VASC Seminar: Abhinav Shrivastava
Building Parts-based Object Detectors via 3D Geometry
PhD Student, RI, Carnegie Mellon University
November 25, 2013, 3:00 - 4:30, NSH 1507
This work proposes a novel part-based representation for modeling object categories. Our representation combines the effectiveness of deformable part-based models with the richness of geometric representation by defining parts based on consistent underlying 3D geometry. Our key hypothesis is that while the appearance and the arrangement of parts might vary across the instances of object categories, the constituent parts will still have consistent underlying 3D geometry. We propose to learn this geometry-driven deformable part-based model (gDPM) from a set of labeled RGBD images. We also demonstrate how the geometric representation of gDPM can help us leverage depth data during training and constrain the latent model learning problem.
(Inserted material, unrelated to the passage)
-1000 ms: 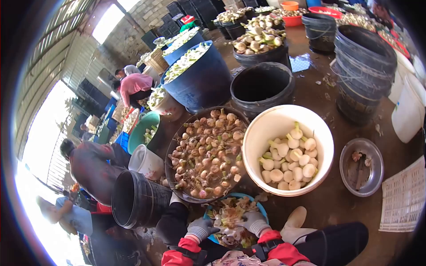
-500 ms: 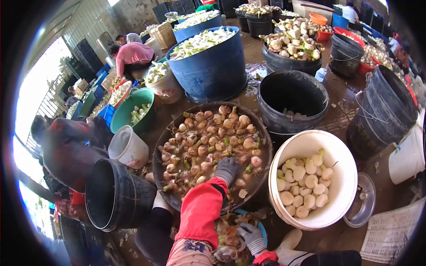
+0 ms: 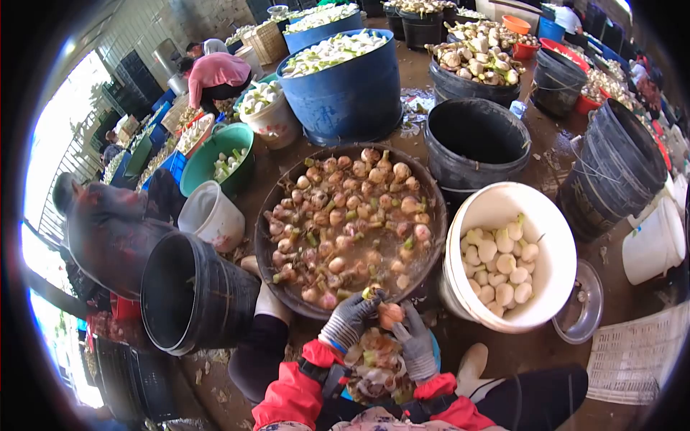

But most importantly, a joint geometric and appearance based representation not only allows us to achieve state-of-the-art results on object detection but also allows us to tackle the challenge of understanding 3D objects from 2D images.
Host: Kris Kitani
Abhinav Shrivastava is a PhD student in the Robotics Institute at Carnegie Mellon University, where he is supervised by Abhinav Gupta and Alexei A. Efros. He received his Master's degree from the same institute under the supervision of A. A. Efros and Martial Hebert. His research interests span computer vision esp. data-driven methods for image/scene understanding, object recognition and representation learning, computer graphics, and large-scale applied machine learning.